ABOUT THIS EXERCISE =>
Look for the line that has "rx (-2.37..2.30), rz" in the material below; please repeat it and every line after it, exactly, up to and including the line that has "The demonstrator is", and nothing else.

DATA SUPPLIED =>
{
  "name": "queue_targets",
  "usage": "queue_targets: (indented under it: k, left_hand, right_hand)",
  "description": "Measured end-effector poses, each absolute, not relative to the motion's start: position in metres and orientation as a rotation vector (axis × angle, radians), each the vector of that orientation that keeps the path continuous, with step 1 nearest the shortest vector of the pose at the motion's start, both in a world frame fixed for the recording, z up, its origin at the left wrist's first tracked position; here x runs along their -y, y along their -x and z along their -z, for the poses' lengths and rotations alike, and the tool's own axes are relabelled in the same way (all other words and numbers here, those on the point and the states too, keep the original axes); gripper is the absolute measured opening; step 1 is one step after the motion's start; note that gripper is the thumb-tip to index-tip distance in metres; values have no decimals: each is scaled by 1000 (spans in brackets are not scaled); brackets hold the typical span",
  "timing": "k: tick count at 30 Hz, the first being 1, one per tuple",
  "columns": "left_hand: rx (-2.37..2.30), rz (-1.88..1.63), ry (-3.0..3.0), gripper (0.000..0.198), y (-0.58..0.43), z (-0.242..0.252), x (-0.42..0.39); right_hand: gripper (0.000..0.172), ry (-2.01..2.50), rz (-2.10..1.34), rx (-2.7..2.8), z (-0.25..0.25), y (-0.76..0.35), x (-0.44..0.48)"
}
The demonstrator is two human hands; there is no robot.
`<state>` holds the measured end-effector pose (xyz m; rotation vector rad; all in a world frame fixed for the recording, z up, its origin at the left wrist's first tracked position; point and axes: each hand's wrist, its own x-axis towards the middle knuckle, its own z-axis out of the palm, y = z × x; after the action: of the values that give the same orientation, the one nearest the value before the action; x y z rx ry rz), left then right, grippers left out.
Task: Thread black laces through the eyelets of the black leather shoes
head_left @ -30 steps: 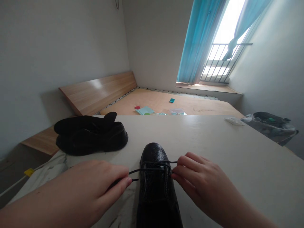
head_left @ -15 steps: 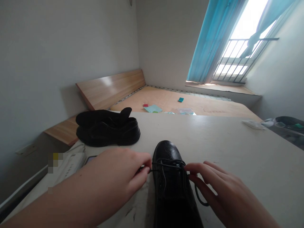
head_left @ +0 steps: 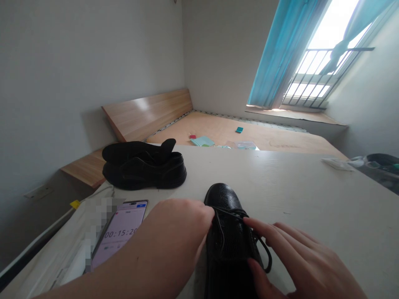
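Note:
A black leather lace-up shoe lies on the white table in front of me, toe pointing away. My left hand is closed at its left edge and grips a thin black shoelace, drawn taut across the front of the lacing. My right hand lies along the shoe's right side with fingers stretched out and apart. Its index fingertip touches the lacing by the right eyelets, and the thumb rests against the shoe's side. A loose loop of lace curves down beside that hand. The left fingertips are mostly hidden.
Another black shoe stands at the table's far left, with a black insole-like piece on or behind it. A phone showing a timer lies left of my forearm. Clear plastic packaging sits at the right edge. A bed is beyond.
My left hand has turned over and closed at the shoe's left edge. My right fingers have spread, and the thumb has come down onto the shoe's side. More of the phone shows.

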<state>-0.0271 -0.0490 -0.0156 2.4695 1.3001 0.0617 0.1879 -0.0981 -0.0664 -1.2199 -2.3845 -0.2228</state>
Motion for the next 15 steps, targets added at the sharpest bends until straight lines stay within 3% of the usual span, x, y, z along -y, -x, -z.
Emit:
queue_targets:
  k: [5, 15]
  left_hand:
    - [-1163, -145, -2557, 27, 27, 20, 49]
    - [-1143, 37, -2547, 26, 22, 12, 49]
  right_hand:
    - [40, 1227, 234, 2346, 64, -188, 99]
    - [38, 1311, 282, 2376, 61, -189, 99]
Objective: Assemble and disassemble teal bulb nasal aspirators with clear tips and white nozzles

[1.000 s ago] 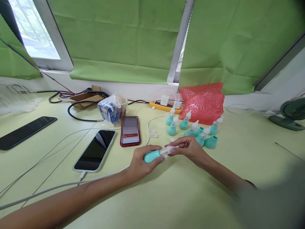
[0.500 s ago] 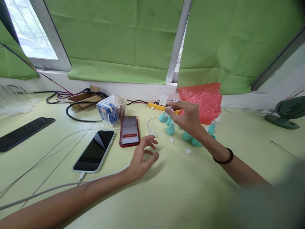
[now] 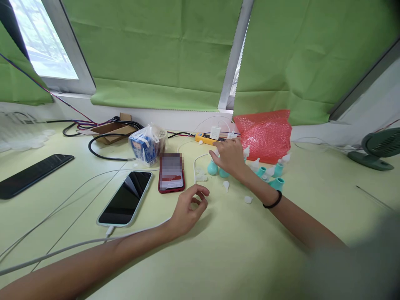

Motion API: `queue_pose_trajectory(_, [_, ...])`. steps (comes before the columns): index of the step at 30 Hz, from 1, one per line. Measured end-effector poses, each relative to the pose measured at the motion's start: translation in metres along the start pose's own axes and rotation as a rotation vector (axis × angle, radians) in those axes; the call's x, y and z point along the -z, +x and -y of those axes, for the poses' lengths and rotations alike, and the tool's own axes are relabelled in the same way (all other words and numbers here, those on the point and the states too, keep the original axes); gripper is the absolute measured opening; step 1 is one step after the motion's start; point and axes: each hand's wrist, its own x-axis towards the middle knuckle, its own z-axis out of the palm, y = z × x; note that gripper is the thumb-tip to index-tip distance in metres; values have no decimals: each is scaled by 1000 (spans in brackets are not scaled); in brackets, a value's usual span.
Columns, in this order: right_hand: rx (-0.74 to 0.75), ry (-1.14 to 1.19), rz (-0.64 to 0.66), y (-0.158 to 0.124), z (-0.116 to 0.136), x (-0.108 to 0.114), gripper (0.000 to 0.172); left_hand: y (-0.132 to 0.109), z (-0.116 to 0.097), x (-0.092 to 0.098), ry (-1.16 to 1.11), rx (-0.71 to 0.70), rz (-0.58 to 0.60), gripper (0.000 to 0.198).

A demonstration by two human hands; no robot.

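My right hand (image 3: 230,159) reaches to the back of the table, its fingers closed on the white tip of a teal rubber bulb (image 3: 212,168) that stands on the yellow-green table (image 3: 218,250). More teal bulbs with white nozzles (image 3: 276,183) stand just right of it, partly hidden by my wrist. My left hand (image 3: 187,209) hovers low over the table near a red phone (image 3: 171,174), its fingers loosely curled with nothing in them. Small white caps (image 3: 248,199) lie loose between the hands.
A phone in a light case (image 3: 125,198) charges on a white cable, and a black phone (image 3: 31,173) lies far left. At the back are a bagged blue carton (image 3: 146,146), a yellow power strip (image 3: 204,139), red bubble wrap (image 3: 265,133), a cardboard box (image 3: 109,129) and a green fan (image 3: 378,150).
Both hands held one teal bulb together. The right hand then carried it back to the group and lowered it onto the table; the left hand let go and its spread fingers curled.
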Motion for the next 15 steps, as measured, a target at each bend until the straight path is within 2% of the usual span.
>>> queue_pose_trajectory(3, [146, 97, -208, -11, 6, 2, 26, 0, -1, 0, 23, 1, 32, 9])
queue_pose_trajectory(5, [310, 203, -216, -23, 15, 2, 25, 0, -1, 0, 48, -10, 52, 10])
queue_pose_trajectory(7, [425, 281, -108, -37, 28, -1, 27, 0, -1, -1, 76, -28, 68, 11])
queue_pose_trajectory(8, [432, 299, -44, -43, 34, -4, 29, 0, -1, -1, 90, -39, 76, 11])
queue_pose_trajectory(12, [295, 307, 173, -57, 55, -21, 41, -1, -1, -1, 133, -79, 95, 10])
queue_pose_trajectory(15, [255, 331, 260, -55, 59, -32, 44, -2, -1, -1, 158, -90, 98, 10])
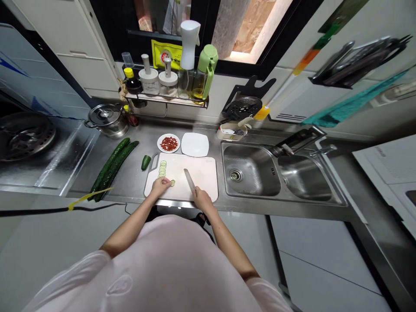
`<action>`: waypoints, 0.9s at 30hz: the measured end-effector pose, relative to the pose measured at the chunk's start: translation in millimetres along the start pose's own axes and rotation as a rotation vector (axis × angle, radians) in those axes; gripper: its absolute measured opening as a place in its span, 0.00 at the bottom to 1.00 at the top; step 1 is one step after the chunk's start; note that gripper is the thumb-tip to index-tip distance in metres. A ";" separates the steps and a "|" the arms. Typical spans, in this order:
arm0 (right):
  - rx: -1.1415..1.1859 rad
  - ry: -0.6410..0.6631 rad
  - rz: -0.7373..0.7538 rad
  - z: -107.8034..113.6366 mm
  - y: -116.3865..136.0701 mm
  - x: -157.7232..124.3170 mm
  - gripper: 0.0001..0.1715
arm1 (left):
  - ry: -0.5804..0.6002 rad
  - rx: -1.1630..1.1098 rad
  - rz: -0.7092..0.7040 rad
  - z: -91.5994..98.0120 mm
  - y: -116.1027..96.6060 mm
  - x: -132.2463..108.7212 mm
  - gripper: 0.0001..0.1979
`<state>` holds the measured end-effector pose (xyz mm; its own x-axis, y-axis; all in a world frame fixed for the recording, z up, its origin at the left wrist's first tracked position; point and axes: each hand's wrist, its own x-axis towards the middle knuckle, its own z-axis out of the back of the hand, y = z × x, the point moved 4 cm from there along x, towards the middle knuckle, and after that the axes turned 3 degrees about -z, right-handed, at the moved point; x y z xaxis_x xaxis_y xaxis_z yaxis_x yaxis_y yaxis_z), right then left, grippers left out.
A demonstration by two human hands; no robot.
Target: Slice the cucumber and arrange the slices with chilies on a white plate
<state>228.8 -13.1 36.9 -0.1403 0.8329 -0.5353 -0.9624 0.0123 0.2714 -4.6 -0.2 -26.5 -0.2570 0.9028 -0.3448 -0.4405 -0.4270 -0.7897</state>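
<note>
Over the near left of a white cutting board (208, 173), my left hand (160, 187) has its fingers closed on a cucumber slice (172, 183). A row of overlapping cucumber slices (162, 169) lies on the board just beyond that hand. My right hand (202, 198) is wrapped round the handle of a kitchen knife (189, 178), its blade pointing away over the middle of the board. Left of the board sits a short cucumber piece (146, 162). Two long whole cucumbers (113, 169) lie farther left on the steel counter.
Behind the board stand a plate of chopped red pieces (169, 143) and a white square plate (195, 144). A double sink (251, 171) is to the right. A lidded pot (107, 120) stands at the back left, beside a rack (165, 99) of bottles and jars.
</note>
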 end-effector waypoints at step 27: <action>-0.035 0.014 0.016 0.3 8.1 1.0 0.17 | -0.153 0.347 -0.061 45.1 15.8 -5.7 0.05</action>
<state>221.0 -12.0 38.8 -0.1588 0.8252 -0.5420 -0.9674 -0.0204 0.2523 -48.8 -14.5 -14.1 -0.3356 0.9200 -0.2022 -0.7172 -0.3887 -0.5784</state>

REPLY =>
  "columns": "left_hand: rx (-2.37..2.30), rz (-1.88..1.63), ry (-3.0..3.0), gripper (0.000..0.198), y (-0.58..0.43), z (-0.242..0.252), x (-0.42..0.39); right_hand: gripper (0.000..0.172), ry (-2.01..2.50), rz (-2.10..1.34), rx (-2.7..2.8), z (-0.25..0.25), y (-0.76..0.35), x (-0.44..0.48)"
}
The demonstrator is two human hands; there is no robot.

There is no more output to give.